When things feel a little destabilized on the home front, it’s almost like a vacation to be immersed in a daily flood of emails and Teams messages, and to bustle off to meetings with a notepad in hand. Are these deeply meaningful ways to spend time? Not so much. But do they create a sense of urgency, purpose, and engagement with others that distracts and fends off existential doubts? Yes, thank goodness, they do.
My current work in a grantmaking foundation that focuses on big problems of our day also helps me feel like I’m doing something, and not just a passive observer of a world that seems to be on the skids. That makes a huge contribution to my mental health — one I’d seek out in volunteer work if no one wanted to pay me to be part of a mission-driven organization.
In short: I’m appreciating my work in extra special ways these days . . . and also looking forward to a three-day weekend.

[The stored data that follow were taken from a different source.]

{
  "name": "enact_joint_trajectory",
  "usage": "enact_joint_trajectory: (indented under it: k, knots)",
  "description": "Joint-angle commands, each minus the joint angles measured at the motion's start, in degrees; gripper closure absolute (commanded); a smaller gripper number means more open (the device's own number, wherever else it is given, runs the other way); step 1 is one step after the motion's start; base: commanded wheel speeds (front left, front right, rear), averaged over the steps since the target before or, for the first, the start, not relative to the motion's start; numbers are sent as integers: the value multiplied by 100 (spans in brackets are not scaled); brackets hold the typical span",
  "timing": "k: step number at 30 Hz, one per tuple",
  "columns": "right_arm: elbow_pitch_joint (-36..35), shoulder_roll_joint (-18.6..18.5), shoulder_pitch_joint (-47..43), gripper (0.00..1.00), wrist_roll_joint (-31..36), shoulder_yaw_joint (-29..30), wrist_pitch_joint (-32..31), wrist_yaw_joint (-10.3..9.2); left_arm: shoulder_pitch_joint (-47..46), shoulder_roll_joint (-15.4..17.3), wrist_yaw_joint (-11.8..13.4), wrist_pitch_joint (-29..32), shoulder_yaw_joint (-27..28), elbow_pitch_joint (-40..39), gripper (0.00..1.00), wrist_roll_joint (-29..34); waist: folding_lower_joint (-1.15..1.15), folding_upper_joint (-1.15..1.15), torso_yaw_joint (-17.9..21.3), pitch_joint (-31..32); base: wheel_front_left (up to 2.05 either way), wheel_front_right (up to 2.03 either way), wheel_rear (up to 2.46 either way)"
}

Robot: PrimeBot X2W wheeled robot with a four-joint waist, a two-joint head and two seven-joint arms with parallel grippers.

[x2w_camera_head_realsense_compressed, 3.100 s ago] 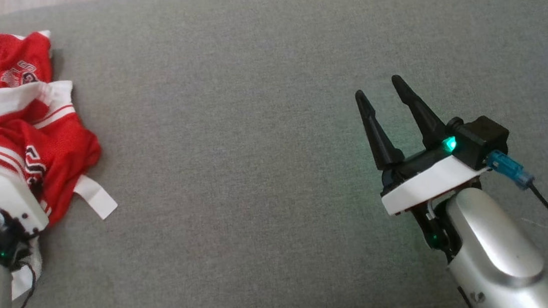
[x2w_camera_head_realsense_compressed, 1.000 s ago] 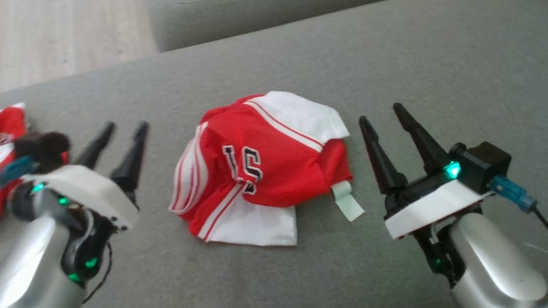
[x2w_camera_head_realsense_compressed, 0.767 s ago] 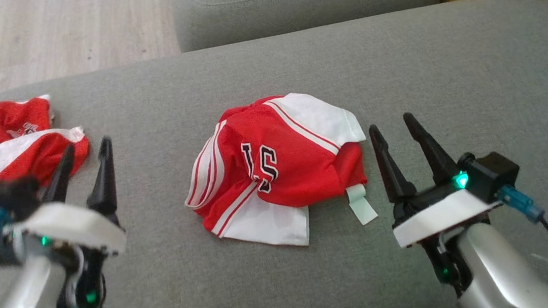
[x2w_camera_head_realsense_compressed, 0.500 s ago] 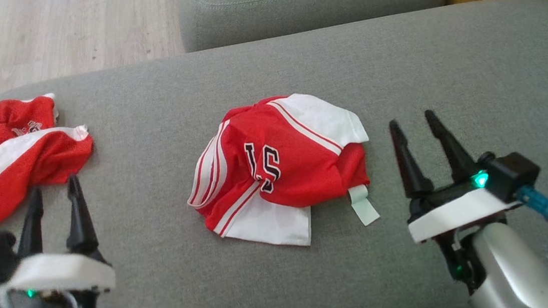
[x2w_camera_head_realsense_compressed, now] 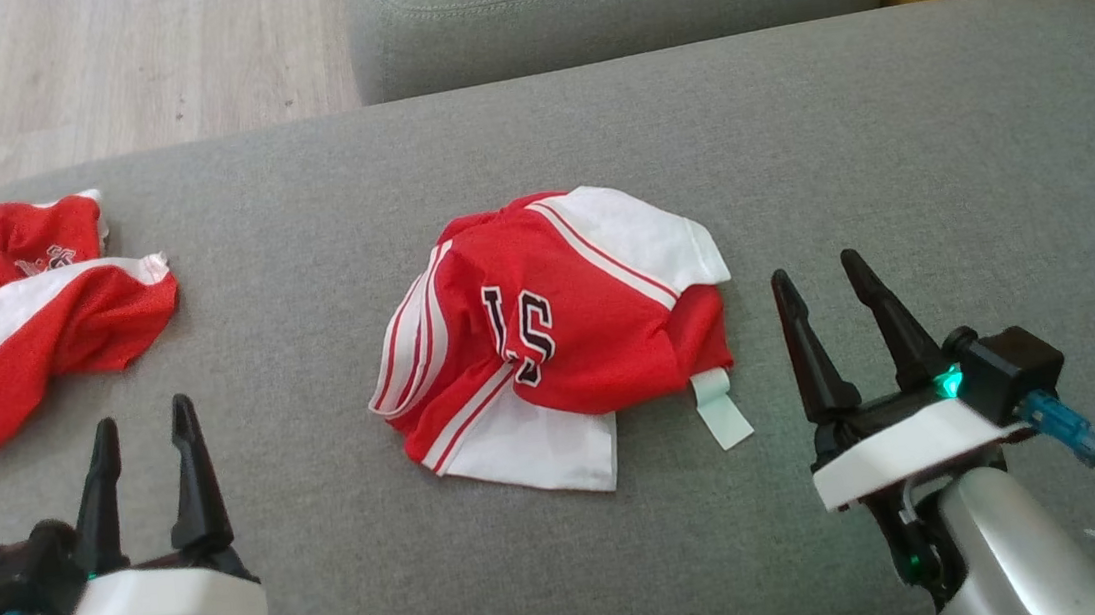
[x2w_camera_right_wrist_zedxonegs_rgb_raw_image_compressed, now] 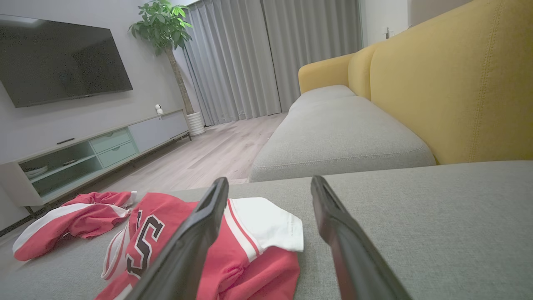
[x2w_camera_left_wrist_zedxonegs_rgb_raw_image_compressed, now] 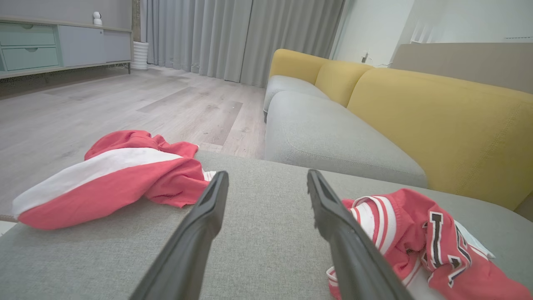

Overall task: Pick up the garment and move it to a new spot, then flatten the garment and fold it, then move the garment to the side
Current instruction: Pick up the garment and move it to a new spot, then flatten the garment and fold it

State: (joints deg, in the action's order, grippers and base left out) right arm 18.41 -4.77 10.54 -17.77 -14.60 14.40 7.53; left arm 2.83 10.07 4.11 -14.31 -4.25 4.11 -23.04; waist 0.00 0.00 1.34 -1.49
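Head view: the grey sofa seat (x2w_camera_head_realsense_compressed: 891, 114) serves as the work surface. The garment (x2w_camera_head_realsense_compressed: 560, 336), a red and white jersey with black lettering, lies bunched in a heap near the middle of it, roughly between the two arms. A second red and white garment (x2w_camera_head_realsense_compressed: 16, 318) lies crumpled at the left end of the seat, well apart from the first.

Assessment of step: nothing is gripped and the jersey is neither flat nor folded. Its central position between both arms suggests the flattening stage is due, though placement alone does not prove this.

Next move, in my judgement: each arm needs to reach in and take an outer edge or corner of the heap, then draw the cloth apart. The layers overlap, so a pinch could catch more than one layer. The white panels at the upper right and lower edge look like the easiest holds.

Left fingers (x2w_camera_head_realsense_compressed: 195, 482): spread wide, holding nothing, poised near the seat's front left, clear of both garments.

Right fingers (x2w_camera_head_realsense_compressed: 811, 362): likewise spread wide and empty, just beside the jersey's right edge but not touching it. The right wrist view confirms a gap.

A small white strip (x2w_camera_head_realsense_compressed: 723, 409) trails from the jersey's lower right, nearest the right fingers.
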Motion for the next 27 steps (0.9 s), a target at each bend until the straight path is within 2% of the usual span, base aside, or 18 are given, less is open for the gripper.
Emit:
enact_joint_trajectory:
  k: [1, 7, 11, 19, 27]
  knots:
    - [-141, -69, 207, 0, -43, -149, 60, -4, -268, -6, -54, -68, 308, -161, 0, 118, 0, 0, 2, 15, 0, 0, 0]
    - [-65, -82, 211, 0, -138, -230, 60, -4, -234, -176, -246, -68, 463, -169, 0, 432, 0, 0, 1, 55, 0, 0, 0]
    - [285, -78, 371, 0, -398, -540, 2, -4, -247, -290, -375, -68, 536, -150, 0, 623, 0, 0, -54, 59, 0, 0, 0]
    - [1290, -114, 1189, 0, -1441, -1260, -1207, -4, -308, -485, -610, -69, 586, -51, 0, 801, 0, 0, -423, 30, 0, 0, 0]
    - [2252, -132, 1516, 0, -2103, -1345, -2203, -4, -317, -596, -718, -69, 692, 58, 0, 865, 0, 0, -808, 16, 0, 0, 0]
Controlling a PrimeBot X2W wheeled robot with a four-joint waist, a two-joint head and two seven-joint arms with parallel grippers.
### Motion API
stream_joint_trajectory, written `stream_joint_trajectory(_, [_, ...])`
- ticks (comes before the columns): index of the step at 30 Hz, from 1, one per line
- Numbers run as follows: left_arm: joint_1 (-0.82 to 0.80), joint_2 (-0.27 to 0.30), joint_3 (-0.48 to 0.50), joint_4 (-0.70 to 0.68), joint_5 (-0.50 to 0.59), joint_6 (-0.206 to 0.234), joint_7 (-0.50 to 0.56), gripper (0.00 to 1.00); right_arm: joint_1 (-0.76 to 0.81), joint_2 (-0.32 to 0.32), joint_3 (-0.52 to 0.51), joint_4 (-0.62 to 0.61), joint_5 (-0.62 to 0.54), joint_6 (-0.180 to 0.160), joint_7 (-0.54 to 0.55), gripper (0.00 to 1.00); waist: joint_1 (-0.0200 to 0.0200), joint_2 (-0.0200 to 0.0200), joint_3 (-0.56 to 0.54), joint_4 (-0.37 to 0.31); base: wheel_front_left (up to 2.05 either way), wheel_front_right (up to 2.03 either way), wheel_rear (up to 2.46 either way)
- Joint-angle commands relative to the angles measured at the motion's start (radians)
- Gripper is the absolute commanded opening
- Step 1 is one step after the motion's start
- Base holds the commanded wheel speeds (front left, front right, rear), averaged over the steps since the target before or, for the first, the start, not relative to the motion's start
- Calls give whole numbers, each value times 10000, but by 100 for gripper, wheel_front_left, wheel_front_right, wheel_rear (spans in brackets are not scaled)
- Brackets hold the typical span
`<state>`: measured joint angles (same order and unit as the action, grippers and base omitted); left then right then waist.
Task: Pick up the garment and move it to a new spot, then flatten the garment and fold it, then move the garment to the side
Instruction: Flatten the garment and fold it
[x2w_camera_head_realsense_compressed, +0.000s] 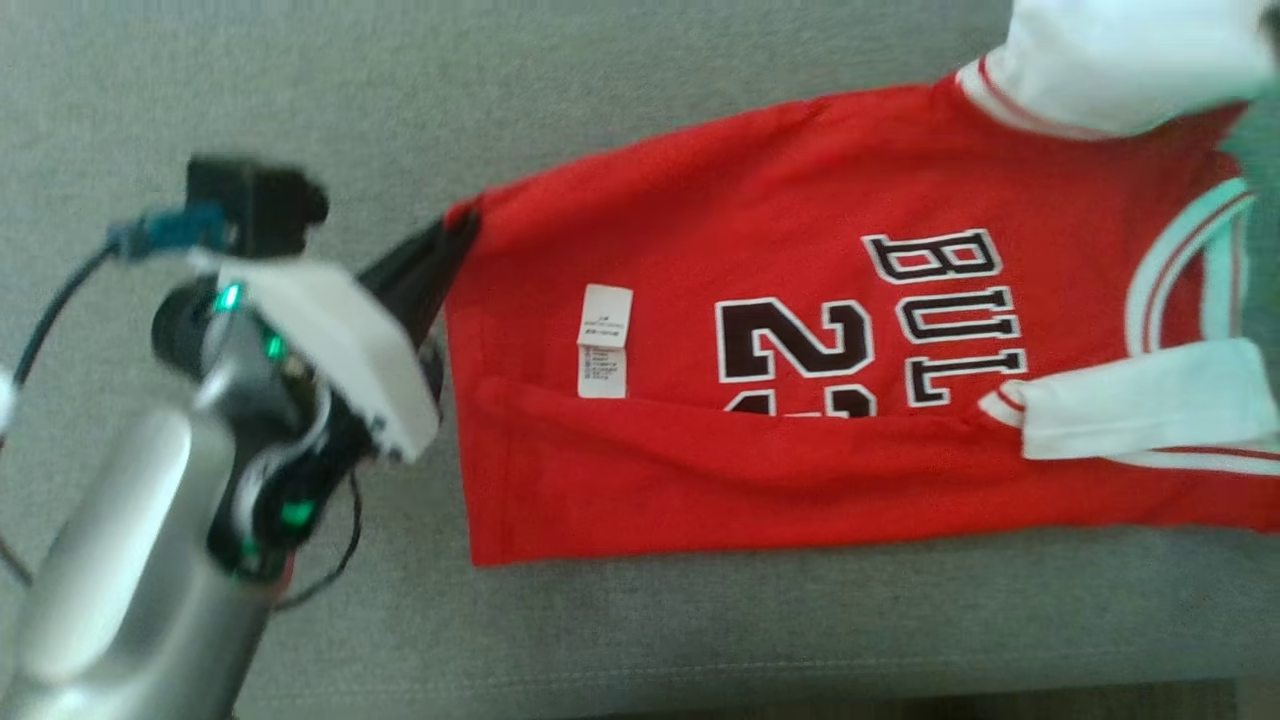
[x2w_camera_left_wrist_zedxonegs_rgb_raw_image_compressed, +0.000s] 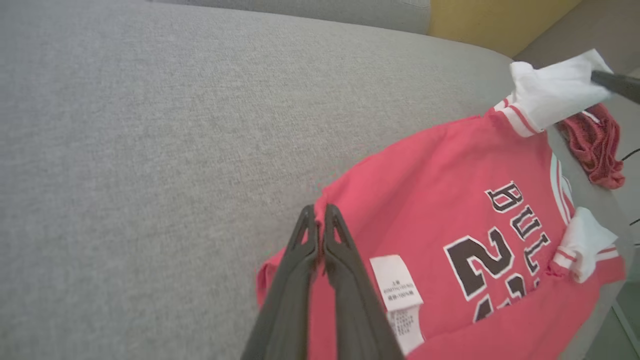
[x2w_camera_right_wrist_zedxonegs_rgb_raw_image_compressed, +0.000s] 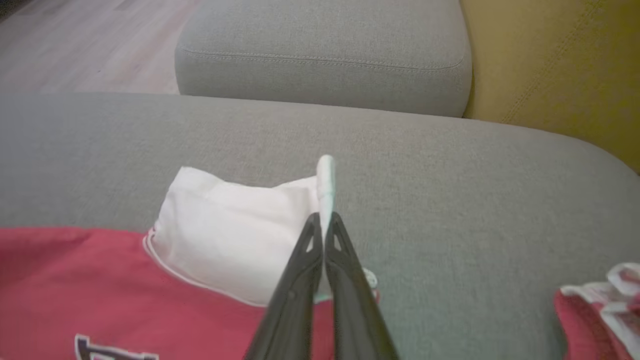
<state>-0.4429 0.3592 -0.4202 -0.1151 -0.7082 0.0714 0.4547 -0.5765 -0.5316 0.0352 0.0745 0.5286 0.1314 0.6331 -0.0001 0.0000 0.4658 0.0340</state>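
Now: the fold looks under way, since the near long edge of the garment already lies turned over the lower part of its number.
Garment: a red fabric shirt (x2w_camera_head_realsense_compressed: 800, 300) with white sleeves and black block lettering lies spread lengthwise on the grey woven sofa cushion (x2w_camera_head_realsense_compressed: 300, 80), hem toward the robot's left, collar toward its right.
Left side: the left gripper (x2w_camera_left_wrist_zedxonegs_rgb_raw_image_compressed: 319, 215) has its jaws clenched on the far hem corner of the shirt, red cloth pinched at the tips.
Right side: the right gripper (x2w_camera_right_wrist_zedxonegs_rgb_raw_image_compressed: 325, 220) has its jaws clenched on the edge of the far white sleeve (x2w_camera_right_wrist_zedxonegs_rgb_raw_image_compressed: 225, 235), with a tongue of white cloth standing up past the tips.
Other sleeve: the near white sleeve (x2w_camera_head_realsense_compressed: 1140, 400) lies turned in over the chest, flat.
Marker: a white printed tag (x2w_camera_head_realsense_compressed: 604, 340) lies on the red body near the hem.
Doing it well: both held points should probably rise together and only a little, keeping the far edge taut between them, then travel toward the robot parallel to the near fold, and let go only once the cloth rests flat.
Risk: the sleeve pinch looks thin, so a hard pull apart could slip it, and uneven travel would skew the fold.
Nearby: another red and white cloth (x2w_camera_right_wrist_zedxonegs_rgb_raw_image_compressed: 595, 310) lies apart from the shirt past its collar end and is best left untouched.
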Motion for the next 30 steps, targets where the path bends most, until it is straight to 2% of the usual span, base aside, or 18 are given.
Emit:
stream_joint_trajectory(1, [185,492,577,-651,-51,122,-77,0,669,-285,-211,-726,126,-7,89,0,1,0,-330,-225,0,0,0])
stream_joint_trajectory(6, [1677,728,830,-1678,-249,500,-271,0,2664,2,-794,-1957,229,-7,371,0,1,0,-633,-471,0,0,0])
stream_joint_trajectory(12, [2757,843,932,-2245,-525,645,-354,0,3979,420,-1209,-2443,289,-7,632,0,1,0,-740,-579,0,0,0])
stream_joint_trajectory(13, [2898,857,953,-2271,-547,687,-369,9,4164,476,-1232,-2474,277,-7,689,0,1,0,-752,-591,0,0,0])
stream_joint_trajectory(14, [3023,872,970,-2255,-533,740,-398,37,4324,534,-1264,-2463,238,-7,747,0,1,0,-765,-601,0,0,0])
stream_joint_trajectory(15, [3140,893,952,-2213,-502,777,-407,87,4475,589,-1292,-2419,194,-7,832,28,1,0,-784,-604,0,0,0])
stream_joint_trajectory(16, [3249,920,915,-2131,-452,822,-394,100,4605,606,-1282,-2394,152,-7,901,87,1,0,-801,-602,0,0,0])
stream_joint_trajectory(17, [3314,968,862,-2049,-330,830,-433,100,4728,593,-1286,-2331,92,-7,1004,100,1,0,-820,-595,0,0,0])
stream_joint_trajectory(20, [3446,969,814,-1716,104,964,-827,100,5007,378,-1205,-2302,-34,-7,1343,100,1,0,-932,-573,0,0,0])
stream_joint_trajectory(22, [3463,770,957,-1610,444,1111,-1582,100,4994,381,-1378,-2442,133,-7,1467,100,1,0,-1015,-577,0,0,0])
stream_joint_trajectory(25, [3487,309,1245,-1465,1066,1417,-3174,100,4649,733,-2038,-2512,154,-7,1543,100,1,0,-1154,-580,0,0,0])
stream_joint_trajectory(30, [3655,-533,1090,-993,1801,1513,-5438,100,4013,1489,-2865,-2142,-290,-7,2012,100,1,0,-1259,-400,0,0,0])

I don’t have anything funny to share today (sorry!) but I do have two thank yous. Many of you reached out after last week’s note with words of comfort — so much appreciated. And I also heard from some of you that that the note opened up some conversations between fathers and daughters that might not otherwise have happened, or least not happened right then. I cannot fully express how much it means to me to have been even a small part of strengthening that special bond. Umntu ngumtu ngabantu.